▶ **Task**: Hunt through the lines below for the string "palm" and copy each one that has it.

▶ **Supplied records**:
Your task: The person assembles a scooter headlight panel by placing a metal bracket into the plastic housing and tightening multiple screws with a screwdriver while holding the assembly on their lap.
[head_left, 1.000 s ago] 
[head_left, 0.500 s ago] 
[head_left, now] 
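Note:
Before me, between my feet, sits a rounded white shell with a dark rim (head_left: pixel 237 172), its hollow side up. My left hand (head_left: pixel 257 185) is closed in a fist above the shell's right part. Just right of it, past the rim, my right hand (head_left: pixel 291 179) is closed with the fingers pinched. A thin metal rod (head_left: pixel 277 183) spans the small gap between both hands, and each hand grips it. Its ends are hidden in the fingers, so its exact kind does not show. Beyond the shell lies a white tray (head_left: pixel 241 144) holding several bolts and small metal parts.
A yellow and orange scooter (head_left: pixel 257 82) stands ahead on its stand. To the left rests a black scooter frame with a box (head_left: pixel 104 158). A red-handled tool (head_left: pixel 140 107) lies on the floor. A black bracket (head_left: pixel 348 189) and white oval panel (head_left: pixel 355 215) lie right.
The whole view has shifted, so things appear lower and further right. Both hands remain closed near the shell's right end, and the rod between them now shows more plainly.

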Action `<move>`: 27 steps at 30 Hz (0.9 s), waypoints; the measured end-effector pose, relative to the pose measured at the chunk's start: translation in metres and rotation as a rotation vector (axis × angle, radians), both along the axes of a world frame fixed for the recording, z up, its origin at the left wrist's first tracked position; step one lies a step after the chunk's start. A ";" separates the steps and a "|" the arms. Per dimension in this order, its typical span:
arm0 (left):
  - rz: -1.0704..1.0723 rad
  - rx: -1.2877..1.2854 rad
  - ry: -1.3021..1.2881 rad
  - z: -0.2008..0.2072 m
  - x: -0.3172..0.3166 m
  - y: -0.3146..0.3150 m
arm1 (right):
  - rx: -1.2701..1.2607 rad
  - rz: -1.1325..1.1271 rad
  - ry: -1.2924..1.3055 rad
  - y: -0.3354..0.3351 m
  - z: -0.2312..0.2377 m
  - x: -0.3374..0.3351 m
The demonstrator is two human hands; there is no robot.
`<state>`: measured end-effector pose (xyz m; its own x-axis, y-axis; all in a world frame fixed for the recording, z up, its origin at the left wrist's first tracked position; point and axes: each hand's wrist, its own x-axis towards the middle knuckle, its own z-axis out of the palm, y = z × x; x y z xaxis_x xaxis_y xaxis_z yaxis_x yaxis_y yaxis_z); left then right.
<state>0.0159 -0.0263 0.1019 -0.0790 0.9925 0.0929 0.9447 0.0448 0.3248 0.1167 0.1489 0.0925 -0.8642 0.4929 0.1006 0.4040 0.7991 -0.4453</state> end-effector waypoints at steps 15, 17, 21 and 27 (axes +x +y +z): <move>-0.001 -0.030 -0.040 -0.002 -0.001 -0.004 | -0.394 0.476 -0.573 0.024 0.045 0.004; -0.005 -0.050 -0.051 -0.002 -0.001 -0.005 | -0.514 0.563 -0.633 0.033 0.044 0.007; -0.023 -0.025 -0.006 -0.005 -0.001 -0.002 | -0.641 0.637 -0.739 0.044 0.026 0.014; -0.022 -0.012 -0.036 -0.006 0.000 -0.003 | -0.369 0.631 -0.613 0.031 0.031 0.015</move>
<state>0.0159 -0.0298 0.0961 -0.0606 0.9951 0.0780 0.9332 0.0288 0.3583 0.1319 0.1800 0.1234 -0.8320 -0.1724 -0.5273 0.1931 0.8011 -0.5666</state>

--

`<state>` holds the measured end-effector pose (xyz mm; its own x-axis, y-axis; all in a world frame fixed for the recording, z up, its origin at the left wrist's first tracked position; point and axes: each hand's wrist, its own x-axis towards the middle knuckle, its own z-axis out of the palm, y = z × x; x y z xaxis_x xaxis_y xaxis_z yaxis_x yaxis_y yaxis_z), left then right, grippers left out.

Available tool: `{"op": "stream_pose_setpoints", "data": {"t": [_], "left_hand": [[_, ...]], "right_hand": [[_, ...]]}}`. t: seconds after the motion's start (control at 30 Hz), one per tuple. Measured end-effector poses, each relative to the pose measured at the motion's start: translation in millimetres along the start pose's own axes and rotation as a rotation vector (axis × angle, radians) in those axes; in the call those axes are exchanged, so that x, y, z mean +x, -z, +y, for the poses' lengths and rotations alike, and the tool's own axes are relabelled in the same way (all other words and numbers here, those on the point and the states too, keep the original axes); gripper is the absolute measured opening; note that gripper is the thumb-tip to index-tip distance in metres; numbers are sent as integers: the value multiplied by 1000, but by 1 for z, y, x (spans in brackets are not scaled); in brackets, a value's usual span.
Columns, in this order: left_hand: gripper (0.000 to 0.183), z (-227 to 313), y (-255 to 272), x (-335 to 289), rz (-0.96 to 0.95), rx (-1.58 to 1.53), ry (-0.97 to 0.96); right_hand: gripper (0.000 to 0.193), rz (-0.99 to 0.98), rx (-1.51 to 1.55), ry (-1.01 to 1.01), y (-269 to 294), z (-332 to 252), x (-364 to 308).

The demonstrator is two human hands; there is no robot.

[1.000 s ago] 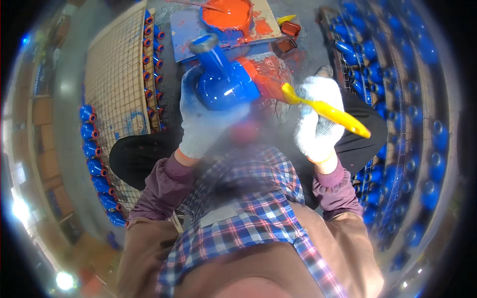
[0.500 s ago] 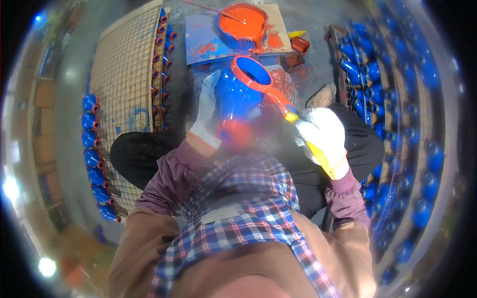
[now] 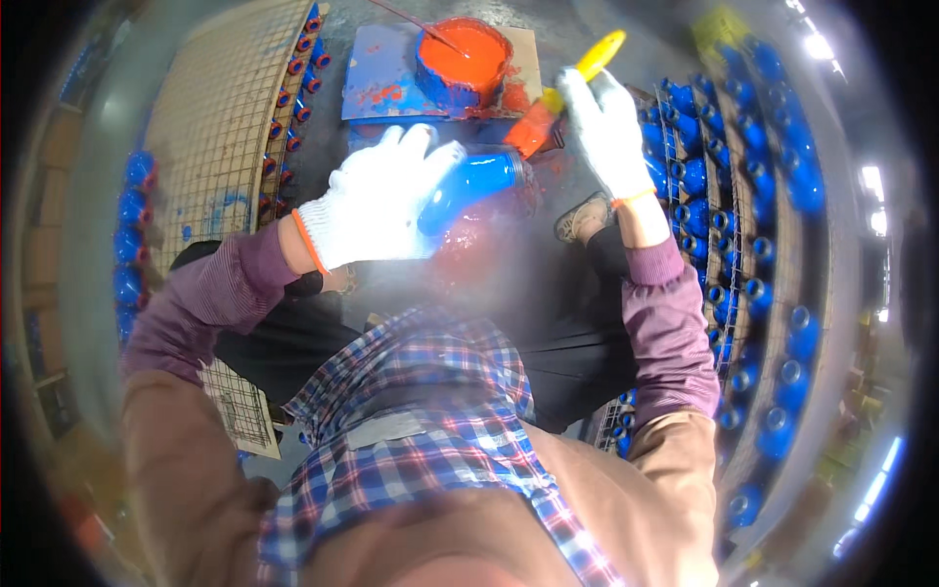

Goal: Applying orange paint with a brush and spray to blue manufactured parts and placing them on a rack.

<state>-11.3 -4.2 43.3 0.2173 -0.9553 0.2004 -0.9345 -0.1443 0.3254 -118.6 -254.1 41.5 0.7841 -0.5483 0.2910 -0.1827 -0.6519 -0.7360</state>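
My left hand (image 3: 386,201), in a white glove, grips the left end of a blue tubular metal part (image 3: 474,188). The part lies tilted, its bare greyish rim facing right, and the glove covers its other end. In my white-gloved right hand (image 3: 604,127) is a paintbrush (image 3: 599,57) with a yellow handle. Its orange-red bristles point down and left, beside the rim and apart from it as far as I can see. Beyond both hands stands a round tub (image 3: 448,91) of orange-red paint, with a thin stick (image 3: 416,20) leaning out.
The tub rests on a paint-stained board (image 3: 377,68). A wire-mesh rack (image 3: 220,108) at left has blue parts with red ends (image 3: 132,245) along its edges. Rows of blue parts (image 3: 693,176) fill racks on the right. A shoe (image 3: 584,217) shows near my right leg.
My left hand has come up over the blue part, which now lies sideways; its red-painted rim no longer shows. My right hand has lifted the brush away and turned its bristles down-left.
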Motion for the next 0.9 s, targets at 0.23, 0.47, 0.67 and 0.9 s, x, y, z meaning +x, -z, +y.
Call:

▶ **Task response**:
`<state>`: measured end-effector pose (xyz m; its own x-axis, y-axis; all in a world frame fixed for the recording, z up, its origin at the left wrist's first tracked position; point and axes: each hand's wrist, its own x-axis towards the middle knuckle, its own z-axis out of the palm, y = z × x; x y z xaxis_x xaxis_y xaxis_z yaxis_x yaxis_y yaxis_z); left then right.
`<state>` holds the measured end-effector pose (xyz mm; its own x-axis, y-axis; all in a world frame fixed for the recording, z up, its origin at the left wrist's first tracked position; point and axes: each hand's wrist, its own x-axis towards the middle knuckle, its own z-axis out of the palm, y = z × x; x y z xaxis_x xaxis_y xaxis_z yaxis_x yaxis_y yaxis_z), left then right, grippers left out.

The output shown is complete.